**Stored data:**
*** Block opens ***

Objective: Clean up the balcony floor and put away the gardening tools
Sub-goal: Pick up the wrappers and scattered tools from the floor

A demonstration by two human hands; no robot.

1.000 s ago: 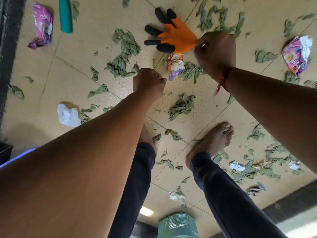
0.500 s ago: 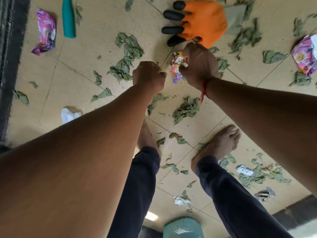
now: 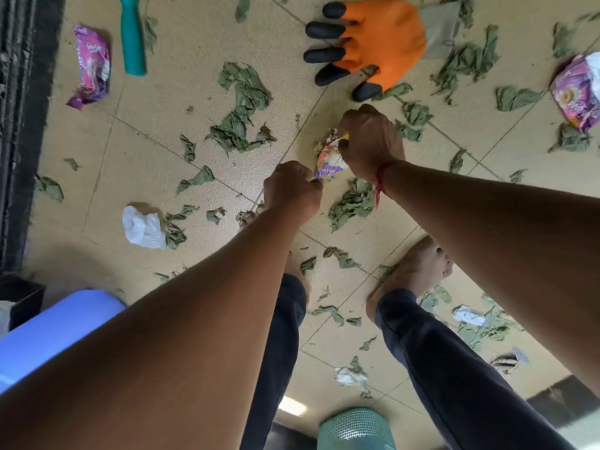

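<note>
While the person is bending over the tiled balcony floor (image 3: 156, 177), the right hand (image 3: 371, 141) is gripping a crumpled snack wrapper (image 3: 328, 157), fingers curled around its upper end. Half a second ago that hand was only just closing on the wrapper; now the left hand (image 3: 292, 190) has come up beside it, and the wrapper's purple lower tip is touching its knuckles. The left hand is curled into a fist, and I cannot tell whether it is holding anything.

An orange gardening glove (image 3: 386, 40) with black fingertips and a grey cuff is lying flat on the tiles just beyond the right hand, which was pinching its cuff a second ago.

Print on the held wrapper is too crumpled to read, and the lettering on the pink wrapper at left (image 3: 91, 66) and the pink wrapper at right (image 3: 578, 92) is blurred.

A teal tool handle (image 3: 131, 40) is lying near the left wrapper. Dried green leaves (image 3: 240, 108) are lying scattered across most tiles, and a white plastic scrap (image 3: 143, 227) is sitting left of the arms. A dark door track (image 3: 19, 125) is bordering the floor on the left. Bare tile is showing between the handle and the glove. A green mesh bin (image 3: 355, 430) is standing behind the bare feet.
</note>
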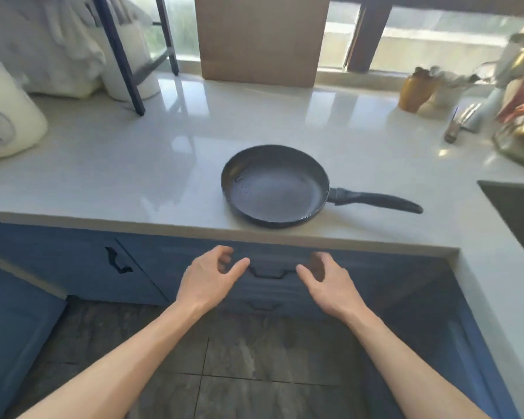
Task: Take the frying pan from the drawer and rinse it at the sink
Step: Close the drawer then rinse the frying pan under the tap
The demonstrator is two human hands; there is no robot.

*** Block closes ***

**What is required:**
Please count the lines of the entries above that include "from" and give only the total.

**Solved problem:**
2